Çok müthiş değil mi? Entegre iletişim ve itibar yönetimi için daha iyisi, “Şamda kayısı!”…
Bir ara bizim Bahçeşehir Üniversitesindeki son sınıf öğrencilerine ödev olarak vermeyi bile düşündüm. Sonra şeytan dürttü…
Önce ben bir bakayım dedim. Aaa! O da ne? Telefon çalışmıyor. Sürekli olarak hattın bozuk olduğu mesajını, sinyalini veriyor.
Hemen web sitesine döndüm. 25 Mayıs günü sayfalarına girip bir bakayım, dedim. www.simsicakgeceler.com’u tıkladım…Tık yok… Yok yanlış. Bir garip müzik var. Kıpkırmızı zemin. Üstte sitenin adı falan, altta: “Geçici olarak servis dışıdır!”…
Biraz bekledim. Oraya buraya bir açıklama verirler, diye… 8 Haziranda bir daha girdim siteye. Belki düzeltmişlerdir, umuduyla… Evet, mesajı değiştirmişler. Sayfadan müzik dahil her şeyi kaldırmışlar. Sadece kırmızı zemin var. Bir de yeni not: “simsicakgeceler.com servis dışıdır...”
İletişim adına verilecek son mesajlar… Birincisi de ikincisi de. Gerçekten ‘geçici’ ise, hangi tarihte tekrar devreye gireceğini söylemezseniz, belirsizlik yaratırsınız; o da itibar kaybına yol açar… “Servis dışıdır” ise itibarın doğrudan hançerlenmesidir…
Haydi, kızları, posterleri, afişleri, sloganları görmedik. www.tbwa-istanbul.com’da da tek satır bir açıklama olmaz mı?..

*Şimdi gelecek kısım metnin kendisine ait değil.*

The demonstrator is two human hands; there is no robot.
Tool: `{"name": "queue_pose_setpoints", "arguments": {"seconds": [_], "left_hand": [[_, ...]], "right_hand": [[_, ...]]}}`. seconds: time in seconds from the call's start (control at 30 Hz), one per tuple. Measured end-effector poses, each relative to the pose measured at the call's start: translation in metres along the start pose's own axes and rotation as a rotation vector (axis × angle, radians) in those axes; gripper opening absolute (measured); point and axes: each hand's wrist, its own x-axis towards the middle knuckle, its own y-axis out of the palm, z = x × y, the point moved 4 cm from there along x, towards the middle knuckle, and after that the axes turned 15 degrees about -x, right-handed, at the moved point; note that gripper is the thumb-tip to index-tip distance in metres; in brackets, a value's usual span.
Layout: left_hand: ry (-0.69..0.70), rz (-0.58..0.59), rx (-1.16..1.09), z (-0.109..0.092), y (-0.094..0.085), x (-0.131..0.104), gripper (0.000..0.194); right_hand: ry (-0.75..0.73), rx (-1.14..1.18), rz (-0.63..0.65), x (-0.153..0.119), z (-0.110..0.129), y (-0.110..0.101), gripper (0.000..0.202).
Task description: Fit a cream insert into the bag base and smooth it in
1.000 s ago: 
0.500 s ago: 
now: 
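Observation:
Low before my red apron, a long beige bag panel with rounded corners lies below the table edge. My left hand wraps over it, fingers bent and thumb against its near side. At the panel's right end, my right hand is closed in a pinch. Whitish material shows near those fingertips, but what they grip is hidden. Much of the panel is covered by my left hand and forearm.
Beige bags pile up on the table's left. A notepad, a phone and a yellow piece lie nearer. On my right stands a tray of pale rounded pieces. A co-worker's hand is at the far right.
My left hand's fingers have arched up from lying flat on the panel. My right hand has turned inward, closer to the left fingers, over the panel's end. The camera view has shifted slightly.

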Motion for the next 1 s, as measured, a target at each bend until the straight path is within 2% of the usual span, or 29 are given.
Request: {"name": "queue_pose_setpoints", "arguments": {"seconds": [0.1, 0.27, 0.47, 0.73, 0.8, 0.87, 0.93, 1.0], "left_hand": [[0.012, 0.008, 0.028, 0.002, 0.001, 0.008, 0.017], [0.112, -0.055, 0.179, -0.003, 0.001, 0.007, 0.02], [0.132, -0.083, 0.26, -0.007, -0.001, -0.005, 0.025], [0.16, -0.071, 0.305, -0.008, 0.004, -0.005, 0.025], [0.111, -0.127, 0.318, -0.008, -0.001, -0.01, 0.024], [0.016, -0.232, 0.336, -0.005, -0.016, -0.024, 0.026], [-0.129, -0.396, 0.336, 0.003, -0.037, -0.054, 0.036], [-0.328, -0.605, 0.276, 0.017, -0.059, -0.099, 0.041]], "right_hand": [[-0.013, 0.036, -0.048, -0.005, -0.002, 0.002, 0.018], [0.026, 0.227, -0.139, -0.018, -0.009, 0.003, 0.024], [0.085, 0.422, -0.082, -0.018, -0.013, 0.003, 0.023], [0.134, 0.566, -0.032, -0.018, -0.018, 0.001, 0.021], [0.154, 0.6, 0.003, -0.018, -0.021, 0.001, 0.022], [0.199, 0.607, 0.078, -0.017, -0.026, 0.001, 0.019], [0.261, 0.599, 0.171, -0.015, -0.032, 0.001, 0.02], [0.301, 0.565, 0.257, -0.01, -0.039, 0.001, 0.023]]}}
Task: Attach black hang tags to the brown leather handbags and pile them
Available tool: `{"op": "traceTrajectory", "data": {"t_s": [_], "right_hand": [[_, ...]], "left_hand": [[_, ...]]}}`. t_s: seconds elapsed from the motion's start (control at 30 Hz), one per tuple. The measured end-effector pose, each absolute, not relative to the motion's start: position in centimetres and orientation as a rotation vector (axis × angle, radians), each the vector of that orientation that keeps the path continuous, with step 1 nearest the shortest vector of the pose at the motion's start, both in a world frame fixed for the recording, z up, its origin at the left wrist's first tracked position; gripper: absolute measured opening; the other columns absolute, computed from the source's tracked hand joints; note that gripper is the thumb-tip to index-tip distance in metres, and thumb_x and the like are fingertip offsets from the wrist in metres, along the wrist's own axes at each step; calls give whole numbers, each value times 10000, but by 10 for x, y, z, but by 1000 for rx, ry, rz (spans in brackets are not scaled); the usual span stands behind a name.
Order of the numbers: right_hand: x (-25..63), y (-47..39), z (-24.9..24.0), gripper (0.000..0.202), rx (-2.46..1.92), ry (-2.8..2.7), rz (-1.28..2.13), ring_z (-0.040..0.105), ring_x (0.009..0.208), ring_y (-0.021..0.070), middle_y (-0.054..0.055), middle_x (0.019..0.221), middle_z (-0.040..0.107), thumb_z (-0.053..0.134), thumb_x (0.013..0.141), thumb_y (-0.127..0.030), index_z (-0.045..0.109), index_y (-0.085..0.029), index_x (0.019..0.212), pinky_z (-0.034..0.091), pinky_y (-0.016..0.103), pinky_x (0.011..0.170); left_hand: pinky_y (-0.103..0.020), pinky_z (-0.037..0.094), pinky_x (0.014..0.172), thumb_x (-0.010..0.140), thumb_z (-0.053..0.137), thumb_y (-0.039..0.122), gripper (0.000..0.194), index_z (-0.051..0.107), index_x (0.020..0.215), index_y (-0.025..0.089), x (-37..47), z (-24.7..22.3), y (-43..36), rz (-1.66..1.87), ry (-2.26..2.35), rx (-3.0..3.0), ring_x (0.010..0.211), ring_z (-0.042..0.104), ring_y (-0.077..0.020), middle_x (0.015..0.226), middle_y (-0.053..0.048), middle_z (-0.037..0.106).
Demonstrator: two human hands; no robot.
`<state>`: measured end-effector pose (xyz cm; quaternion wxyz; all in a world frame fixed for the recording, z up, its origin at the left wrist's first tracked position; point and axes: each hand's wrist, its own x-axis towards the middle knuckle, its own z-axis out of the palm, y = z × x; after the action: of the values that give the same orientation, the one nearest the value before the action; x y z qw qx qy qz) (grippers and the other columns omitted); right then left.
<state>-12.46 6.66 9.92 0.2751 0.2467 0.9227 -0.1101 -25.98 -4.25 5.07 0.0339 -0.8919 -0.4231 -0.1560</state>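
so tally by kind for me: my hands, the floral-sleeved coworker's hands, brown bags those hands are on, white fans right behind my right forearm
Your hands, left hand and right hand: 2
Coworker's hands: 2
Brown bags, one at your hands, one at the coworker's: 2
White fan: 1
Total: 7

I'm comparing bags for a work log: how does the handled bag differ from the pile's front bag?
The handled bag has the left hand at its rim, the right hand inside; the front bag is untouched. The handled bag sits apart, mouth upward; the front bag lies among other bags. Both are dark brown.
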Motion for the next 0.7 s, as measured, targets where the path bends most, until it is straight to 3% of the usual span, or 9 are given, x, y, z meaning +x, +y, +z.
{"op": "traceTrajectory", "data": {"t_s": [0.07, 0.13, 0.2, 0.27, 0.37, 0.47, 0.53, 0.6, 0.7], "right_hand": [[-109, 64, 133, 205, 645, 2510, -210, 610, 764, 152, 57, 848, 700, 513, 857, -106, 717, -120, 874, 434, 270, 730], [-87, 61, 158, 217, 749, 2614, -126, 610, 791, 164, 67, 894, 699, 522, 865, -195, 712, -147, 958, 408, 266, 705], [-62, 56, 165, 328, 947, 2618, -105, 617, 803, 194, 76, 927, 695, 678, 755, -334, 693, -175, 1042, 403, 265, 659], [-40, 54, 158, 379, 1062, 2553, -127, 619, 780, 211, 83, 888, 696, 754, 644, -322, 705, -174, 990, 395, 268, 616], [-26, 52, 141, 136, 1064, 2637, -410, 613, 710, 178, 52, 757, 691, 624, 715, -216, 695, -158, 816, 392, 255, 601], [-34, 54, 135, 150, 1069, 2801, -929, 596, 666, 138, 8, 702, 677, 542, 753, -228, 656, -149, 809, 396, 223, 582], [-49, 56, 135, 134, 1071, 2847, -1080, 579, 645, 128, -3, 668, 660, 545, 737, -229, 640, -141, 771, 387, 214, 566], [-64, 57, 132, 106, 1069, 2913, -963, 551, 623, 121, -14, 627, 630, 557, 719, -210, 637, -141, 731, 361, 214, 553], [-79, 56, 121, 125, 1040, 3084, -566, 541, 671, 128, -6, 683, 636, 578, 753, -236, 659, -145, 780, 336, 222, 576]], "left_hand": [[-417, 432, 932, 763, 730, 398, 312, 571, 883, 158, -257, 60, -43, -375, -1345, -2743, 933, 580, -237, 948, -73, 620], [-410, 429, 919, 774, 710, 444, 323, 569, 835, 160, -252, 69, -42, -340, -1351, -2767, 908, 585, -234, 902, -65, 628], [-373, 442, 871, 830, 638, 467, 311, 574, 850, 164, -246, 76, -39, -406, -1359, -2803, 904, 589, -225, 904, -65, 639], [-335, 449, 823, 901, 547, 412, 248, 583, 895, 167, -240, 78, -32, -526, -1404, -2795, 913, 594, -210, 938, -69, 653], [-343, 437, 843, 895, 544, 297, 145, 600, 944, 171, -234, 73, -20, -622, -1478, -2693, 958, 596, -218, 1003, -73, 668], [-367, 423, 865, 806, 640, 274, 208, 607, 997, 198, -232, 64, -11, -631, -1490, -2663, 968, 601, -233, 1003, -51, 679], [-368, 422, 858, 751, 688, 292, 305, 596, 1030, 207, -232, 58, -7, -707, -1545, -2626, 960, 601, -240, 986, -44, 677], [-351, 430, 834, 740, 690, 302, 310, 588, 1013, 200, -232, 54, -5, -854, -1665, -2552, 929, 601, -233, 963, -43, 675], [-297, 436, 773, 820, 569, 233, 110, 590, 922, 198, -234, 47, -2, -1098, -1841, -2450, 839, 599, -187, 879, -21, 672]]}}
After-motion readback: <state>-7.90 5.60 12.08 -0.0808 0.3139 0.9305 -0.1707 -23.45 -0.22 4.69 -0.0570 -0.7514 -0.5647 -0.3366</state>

Sadece iletişimde değil, ilişki yönetiminde de vaat ne kadar yüksekse, düş kırıklığı da o oranda yüksektir…
PR açısından son yılların en çarpıcı işlerinden biri olacak bir proje ancak böyle harcanır… Umarız bu yazı yayınlanana kadar TBWA\İstanbul duruma el koyar ve kampanyaya ‘restart’ verir… Hedef kitleyi kendi sosyal paydaşları çerçevesinde tuttukları, olayı anlamakta güçlük çekecek olan halk kesimine yaymadıkları sürece, mükemmel bir iletişim çalışması olacağına en ufak tereddüdüm yok…
Amma balık hafızalıyız…
Aslında pek geriye dönüp bakmayız. Özellikle futbol yazarları ve finansçıların belli zaman aralıklarında ne dediklerini karşılaştırmak son derece eğlenceli olabilir. Bazen öyle kesin konuşurlar, öyle çabuk çakılırlar ki, demeyin gitsin… “Eylül’de ekonomi çöker!”, “Hayır Şubat’ta çökecek!”, “Bu cari açığı hiçbir ekonomi kaldıramaz, kaldı ki bizimki…”, “Stumpf bitmiştir. Top mop oynayamaz.” , “Derwall çok yaşlı. Hiçbir şey yapamaz”… “Bu Fener yürüye yürüye şampiyon olur, Avrupa’da final oynar!”
Daha neler… Biri araştırsa, ne eğlenceli sonuçlar çıkar aslında…
Notlarımı karıştırırken o e-postayı gördüm. 9 Eylül 2007 tarihinde 22.30’da gelmiş. Aynen aşağıya alıyorum:
“BÜYÜK TÜRKİYE LOBİSİ… Tevfik Diker, Orhan Tunç, Hakan Ertaş, Adnan Yüksel, N. Şafak Vural, Vedat Çelikbaş, Abdülkadir Oruç, Ali Fuat Özel, Mehmet Ünal, Nihat Alpaslan, Şükrü Eroğlu, Mehmet Aypek, Nuri Yılmaz, Hakan Özbekle, Kemal Güngördü, Şuayip Gazi Ulusoy, Necat Sancak, Ergün Yalın, Şerafettin Çıkar, Hasan İşgörener, bir araya gelerek Büyük Türkiye Lobisi’ni kurduk.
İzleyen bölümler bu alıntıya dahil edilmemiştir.